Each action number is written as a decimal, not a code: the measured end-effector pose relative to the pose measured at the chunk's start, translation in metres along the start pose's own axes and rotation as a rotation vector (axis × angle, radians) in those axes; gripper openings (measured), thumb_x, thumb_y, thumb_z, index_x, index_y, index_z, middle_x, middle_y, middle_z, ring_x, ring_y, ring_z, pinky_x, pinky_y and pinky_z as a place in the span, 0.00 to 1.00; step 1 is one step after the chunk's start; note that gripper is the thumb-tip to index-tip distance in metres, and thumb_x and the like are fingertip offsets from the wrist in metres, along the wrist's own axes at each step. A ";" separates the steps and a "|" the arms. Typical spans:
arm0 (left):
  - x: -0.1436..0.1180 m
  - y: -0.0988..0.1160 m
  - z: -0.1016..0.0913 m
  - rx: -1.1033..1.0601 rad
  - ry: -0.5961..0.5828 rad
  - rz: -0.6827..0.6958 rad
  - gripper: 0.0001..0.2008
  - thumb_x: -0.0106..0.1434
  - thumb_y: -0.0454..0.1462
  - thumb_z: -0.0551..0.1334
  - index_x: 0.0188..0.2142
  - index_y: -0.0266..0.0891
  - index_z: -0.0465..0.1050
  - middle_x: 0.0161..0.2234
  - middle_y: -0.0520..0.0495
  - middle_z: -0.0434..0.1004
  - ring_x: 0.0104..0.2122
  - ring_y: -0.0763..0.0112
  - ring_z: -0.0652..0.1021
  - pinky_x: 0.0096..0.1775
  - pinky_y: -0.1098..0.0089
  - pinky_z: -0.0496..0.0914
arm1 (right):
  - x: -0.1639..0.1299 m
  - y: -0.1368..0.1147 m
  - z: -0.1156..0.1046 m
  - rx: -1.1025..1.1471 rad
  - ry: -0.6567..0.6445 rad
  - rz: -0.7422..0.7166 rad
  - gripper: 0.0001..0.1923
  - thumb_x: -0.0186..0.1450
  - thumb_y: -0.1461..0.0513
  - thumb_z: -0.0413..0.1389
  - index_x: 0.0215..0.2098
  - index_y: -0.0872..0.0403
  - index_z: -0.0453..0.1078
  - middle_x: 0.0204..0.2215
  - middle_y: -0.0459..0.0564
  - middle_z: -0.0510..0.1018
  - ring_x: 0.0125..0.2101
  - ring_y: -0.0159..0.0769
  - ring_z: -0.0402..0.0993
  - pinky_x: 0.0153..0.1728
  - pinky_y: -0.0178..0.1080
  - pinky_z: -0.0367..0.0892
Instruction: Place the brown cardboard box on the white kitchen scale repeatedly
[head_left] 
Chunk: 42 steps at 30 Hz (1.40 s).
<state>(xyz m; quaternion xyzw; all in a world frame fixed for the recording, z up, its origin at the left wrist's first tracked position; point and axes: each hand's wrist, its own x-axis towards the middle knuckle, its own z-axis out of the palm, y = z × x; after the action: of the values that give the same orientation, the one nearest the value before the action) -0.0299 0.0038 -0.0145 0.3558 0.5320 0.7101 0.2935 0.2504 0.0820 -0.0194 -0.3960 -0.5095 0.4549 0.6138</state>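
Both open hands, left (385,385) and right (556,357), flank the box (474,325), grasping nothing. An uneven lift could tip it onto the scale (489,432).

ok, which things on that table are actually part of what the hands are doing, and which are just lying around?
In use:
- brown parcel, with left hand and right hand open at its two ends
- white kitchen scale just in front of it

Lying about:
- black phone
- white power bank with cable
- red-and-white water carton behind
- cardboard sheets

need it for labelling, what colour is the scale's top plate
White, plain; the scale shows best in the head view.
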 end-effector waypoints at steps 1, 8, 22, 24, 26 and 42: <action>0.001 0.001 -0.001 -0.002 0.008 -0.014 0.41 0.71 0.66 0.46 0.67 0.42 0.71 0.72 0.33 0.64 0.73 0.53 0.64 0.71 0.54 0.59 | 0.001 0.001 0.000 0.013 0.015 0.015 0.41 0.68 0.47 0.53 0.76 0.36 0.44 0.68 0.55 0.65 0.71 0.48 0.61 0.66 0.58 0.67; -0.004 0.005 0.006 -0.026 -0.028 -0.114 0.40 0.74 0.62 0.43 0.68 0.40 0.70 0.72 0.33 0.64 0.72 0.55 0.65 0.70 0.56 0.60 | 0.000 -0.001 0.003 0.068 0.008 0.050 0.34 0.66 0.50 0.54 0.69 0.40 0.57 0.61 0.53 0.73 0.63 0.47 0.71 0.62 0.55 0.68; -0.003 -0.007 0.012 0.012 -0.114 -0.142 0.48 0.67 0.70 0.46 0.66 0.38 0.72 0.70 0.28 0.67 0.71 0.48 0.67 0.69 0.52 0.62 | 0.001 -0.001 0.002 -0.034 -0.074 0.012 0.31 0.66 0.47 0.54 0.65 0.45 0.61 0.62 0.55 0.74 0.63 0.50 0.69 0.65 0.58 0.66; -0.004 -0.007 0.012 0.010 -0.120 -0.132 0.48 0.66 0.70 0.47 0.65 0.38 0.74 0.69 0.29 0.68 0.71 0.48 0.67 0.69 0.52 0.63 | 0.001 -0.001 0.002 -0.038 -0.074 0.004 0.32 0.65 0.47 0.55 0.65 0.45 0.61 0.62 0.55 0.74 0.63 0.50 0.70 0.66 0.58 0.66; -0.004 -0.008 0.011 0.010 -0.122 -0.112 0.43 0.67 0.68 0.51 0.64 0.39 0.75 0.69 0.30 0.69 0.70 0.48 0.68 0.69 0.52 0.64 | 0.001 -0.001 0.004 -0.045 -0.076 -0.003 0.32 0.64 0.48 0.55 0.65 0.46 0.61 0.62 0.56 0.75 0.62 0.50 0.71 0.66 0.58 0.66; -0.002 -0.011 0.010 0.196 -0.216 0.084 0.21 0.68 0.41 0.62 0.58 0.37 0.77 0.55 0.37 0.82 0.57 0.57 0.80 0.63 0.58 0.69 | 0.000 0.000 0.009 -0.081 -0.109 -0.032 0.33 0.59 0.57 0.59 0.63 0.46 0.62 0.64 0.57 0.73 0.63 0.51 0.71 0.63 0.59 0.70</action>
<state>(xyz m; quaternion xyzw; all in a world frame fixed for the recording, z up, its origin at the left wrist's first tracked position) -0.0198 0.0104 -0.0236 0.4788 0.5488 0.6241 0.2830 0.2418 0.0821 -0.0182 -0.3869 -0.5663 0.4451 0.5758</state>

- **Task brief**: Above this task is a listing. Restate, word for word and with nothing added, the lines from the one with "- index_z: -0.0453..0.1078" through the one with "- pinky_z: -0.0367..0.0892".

- **Task output**:
  - index_z: -0.0453..0.1078
  - middle_x: 0.0204..0.2215
  - middle_y: -0.0459..0.0564
  - middle_z: -0.0510..0.1018
  - ring_x: 0.0125..0.2101
  - ring_y: -0.0159..0.0769
  - ring_z: -0.0402..0.0993
  - pinky_x: 0.0153..0.1728
  - pinky_y: -0.0178..0.1080
  - pinky_z: -0.0367..0.0892

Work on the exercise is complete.